Nicht unerwartet, aber dennoch unfassbar!
Erlebnis-Park oder teures Erlebnis-Grab? Der neue Nürburgring
Einheimische hatten für die Prognosen der Besucherzahlen am Erlebnispark Nürburgring schon immer nur ein müdes Lächeln übrig. Mehr als 400.000 Menschen sollten ab diesem Jahr die rund 300 Millionen Euros teuren Attraktionen am Rand der deutschen Traditionsrennstrecke besuchen.
Gestern nun gab es eine «leichte» Korrektur nach unten: Laut dem Wirtschaftsminister von Rheinland-Pfalz Hendrik Hering gehe man aufgrund einer neuen Studie nun von rund 170.000 Besucher pro Jahr aus. Also gerade noch 42,5% des ursprünglichen Wertes. Oder anders: Man erwartet nur noch 42,5% jener Einnahmen, auf deren Basis die Wirtschaftlichkeit der Anlage einst kalkuliert wurde. «Es hat ja keinen Sinn, dass wir an Zahlen festhalten, die nicht einhaltbar sind» wird Hering vom SWR zitiert.
Nun liegen Prognosen oder Kalkulationen nicht selten daneben, aber bei einer solchen Abweichung gibt es eigentlich nur zwei Möglichkeiten: Die Eine ist, dass diejenigen, die diese Studie einst erstellt haben, genauso dilettantisch sind wie die, die die daran glaubten und für positiv beschieden. Oder es ist Vorsatz im Spiel. Ein rennfahrender Beinahe-Anwohner sagte mir die Tage: «Ein KFZ-Gutachter, der einen Gebrauchtwagen bewusst höher bewertet, als es seinem tatsächlichen Wert entspricht, wandert in den Knast!» Nur kostet ein Auto selten 300 Mio. Euro!
Eines ist aber nun auch dem letzten positiv denkenden Eifelander klar, die neue private Betreiber-Gesellschaft des Nürburgrings muss angesichts der finanziellen Last des Ringwerks und der nach unten korrigierten Erwartung um jeden Euro eines jeden Kunden kämpfen. Und damit gegen die einheimischen Gastronomen rund um den Ring. Was im Widerspruch zu dem steht, weshalb vor 85 Jahren der Ring einst gebaut wurde. Der alte Spruch «Konkurrenz belebt das Geschäft» hat in diesem Fall keine Gültigkeit. Denn das trifft nur zu, wenn alle Wettbewerber die gleichen Voraussetzungen haben. Ein Pensionsbetreiber: «Wenn jemand ein neues Hotel hier baut, dann ist das so, dagegen können wir nichts tun. Aber wenn die Rennstrecke ihre Mieter in das neue Hotel oder die neuen Restaurants drängt, ist der Wettbewerb nicht mehr fair!»
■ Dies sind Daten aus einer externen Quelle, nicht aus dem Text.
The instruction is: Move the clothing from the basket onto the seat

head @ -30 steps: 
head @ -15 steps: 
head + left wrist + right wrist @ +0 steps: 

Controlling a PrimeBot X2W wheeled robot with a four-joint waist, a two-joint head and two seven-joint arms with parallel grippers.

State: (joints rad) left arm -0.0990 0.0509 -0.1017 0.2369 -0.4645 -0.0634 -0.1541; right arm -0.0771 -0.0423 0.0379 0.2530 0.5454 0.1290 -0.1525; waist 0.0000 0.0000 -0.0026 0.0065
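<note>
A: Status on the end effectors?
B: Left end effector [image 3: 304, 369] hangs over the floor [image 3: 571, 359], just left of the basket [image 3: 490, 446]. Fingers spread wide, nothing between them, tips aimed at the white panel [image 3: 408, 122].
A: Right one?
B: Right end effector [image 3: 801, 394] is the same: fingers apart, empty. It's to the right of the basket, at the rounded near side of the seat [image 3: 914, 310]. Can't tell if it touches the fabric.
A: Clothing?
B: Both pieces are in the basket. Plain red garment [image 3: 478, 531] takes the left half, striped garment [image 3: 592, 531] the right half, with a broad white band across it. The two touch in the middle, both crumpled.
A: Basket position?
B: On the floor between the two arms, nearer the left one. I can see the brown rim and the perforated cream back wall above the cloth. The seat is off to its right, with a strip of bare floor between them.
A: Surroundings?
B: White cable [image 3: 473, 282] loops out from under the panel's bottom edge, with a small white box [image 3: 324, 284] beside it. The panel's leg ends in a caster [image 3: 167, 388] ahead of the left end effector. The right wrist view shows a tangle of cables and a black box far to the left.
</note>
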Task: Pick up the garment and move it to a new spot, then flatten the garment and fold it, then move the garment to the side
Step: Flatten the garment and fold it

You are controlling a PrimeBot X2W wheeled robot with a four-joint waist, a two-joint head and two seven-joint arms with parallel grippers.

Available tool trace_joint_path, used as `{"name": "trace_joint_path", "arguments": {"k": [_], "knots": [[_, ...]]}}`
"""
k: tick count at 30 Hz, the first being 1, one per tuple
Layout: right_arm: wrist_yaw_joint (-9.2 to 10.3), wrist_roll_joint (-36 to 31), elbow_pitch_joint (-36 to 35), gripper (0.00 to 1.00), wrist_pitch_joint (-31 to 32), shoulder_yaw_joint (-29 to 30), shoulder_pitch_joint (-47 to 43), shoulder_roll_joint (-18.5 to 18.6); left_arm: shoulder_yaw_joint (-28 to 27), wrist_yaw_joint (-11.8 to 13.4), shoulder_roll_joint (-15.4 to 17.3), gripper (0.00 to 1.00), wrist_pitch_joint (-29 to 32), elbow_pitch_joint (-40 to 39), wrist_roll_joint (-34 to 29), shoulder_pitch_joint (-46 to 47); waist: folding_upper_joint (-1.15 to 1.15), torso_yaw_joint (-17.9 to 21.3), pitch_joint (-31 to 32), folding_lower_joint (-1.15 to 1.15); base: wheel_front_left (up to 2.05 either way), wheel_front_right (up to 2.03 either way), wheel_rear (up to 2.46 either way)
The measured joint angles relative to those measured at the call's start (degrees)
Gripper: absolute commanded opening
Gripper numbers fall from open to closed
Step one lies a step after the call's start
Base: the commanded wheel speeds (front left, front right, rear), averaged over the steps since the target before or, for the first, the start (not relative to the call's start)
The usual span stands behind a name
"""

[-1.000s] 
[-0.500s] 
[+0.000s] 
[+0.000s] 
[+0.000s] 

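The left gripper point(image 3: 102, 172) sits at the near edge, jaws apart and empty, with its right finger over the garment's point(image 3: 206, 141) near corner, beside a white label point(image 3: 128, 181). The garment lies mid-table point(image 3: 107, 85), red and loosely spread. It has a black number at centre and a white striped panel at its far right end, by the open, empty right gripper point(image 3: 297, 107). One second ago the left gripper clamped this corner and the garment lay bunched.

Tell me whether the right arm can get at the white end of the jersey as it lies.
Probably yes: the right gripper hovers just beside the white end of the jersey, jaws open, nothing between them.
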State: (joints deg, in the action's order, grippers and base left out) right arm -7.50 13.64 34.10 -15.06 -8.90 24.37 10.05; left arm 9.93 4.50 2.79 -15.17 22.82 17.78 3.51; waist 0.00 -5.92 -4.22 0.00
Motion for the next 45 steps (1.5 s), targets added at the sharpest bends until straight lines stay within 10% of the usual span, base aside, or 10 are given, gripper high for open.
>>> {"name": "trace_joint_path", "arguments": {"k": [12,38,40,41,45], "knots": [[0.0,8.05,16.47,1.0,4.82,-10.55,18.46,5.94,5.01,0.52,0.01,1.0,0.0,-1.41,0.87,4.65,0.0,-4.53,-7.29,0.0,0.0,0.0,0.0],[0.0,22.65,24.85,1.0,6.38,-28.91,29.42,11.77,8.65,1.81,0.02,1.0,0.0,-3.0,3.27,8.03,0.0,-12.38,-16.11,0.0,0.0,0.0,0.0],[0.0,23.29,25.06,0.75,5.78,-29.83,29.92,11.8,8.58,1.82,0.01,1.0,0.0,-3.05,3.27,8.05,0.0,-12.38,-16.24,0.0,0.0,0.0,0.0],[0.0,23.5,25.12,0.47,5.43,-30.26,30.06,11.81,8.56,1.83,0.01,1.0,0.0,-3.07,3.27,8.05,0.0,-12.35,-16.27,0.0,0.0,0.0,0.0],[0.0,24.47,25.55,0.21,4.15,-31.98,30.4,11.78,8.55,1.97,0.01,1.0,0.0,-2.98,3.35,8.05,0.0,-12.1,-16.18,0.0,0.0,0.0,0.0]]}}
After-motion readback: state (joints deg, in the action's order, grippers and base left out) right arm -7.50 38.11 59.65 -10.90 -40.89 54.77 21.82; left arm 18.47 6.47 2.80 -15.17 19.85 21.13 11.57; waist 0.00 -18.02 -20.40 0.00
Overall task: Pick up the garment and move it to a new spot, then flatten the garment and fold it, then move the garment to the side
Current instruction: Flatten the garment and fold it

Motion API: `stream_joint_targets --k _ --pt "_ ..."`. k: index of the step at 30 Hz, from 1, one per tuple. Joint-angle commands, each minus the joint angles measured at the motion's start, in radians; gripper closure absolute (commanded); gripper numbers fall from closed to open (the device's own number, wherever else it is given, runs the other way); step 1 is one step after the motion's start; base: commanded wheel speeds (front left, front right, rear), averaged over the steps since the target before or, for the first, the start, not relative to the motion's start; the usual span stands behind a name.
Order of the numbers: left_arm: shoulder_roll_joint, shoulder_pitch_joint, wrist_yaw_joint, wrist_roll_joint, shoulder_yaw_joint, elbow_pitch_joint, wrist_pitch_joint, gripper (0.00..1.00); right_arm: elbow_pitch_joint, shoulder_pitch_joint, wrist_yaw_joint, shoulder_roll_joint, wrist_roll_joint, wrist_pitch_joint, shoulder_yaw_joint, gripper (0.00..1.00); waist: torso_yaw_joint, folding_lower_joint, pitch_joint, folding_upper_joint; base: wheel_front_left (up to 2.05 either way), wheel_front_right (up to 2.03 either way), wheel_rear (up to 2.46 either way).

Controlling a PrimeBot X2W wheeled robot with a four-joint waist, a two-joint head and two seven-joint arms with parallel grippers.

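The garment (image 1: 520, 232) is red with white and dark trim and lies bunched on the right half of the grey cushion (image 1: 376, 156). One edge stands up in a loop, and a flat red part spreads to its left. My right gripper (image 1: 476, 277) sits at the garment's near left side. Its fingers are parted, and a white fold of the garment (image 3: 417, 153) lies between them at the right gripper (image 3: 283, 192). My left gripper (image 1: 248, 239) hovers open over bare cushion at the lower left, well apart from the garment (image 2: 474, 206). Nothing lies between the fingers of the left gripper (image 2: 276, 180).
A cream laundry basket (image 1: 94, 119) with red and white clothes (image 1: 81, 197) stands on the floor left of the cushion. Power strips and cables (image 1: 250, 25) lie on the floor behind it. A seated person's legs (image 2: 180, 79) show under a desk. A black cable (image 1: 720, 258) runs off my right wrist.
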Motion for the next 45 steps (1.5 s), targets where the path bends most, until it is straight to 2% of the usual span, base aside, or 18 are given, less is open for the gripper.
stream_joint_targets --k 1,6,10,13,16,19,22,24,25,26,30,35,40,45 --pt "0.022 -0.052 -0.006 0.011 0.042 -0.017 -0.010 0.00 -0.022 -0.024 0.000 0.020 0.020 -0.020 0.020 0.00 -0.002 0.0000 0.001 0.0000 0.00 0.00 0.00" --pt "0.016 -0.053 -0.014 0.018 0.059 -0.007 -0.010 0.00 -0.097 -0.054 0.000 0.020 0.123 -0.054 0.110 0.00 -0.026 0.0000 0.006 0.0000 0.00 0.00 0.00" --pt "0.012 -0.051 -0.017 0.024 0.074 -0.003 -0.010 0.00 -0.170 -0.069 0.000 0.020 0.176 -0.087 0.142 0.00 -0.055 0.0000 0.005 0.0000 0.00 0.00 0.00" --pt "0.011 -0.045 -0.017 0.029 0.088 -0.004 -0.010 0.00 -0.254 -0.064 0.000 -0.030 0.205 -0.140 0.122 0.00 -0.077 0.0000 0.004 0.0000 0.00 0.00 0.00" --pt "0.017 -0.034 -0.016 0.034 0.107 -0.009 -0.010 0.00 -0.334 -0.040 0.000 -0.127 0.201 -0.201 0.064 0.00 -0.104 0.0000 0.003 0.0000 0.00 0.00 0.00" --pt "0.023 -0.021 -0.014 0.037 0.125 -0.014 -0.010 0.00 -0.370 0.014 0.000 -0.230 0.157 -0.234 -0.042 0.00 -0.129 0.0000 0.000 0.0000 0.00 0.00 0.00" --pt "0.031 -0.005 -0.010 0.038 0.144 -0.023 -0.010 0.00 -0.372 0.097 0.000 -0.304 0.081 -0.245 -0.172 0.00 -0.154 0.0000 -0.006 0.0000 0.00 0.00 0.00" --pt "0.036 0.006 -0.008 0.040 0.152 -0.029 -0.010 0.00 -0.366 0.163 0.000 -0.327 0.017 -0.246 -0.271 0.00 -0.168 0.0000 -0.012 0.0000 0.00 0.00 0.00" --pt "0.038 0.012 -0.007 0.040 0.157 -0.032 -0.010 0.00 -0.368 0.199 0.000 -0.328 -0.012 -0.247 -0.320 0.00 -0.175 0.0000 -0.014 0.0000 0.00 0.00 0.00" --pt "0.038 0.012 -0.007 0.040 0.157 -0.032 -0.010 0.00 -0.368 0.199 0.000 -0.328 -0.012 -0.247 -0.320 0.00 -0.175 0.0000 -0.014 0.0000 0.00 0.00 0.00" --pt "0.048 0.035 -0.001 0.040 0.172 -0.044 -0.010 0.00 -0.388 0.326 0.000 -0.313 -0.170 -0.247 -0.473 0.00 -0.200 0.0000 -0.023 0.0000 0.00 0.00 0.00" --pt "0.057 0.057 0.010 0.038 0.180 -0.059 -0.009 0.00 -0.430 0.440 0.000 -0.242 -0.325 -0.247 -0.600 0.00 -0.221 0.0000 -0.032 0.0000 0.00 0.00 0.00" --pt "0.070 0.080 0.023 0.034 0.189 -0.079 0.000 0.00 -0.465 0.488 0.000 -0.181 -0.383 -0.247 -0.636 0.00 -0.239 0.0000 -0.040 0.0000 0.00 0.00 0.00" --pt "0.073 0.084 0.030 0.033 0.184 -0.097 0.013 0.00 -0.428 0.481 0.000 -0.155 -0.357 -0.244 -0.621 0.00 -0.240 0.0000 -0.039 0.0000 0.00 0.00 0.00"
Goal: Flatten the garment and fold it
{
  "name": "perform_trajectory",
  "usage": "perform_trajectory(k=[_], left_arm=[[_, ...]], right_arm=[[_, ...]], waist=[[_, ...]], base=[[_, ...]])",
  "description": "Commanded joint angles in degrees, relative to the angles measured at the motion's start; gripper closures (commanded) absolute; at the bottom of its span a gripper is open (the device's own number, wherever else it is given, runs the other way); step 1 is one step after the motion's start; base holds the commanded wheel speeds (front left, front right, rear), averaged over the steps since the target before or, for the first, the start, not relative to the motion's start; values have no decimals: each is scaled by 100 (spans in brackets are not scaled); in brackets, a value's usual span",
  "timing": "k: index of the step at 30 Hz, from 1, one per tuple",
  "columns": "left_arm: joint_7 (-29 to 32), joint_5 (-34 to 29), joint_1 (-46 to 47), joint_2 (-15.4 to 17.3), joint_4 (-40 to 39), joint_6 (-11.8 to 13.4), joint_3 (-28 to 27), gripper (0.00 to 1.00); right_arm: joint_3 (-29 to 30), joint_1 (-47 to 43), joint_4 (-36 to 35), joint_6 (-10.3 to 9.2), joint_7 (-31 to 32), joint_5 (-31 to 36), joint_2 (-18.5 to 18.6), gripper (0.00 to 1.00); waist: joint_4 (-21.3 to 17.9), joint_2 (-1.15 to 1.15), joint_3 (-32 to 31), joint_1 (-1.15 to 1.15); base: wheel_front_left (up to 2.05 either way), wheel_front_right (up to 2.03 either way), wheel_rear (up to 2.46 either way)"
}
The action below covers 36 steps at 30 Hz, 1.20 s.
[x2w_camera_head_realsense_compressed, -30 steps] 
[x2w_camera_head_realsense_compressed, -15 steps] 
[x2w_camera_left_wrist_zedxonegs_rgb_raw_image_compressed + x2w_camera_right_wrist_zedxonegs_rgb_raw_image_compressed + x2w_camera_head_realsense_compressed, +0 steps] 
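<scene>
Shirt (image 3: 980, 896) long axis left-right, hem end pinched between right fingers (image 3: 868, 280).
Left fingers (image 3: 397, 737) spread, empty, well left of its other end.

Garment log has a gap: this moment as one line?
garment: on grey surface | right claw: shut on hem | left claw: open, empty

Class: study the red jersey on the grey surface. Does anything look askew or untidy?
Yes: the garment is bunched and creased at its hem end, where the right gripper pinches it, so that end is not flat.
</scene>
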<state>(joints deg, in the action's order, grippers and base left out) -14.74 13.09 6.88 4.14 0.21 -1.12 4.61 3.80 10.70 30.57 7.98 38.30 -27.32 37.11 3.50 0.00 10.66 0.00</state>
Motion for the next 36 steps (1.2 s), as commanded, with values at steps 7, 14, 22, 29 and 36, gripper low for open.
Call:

Da das «ring°werk» nun mal existiert und die neue, private Gesellschaft am Ruder ist, muss man nach vorne sehen und alle Beteiligten das Beste draus machen. Doch das Land Rheinland Pfalz und der Landkreis Ahrweiler sind als alleinige Gesellschafter des Nürburgrings gefordert, zukünftig immer noch genau hinzusehen, was dort oben passiert. Und die Gesellschafter sollten dabei nicht nur die Zahlen beobachten, sondern auch den politischen Weitblick bewahren. Immerhin: Der neue Geschäftsführer der Nürburgring GmbH Hans Joachim Koch kündigte kürzlich in einer Presseerklärung die Erweiterung der Zusammenarbeit mit regionalen Wirtschaftsbetrieben an. «Wir nehmen unsere Verantwortung gegenüber der Region sehr ernst» Es ist zu hoffen, dass Koch diesen Worten Taten folgen lässt.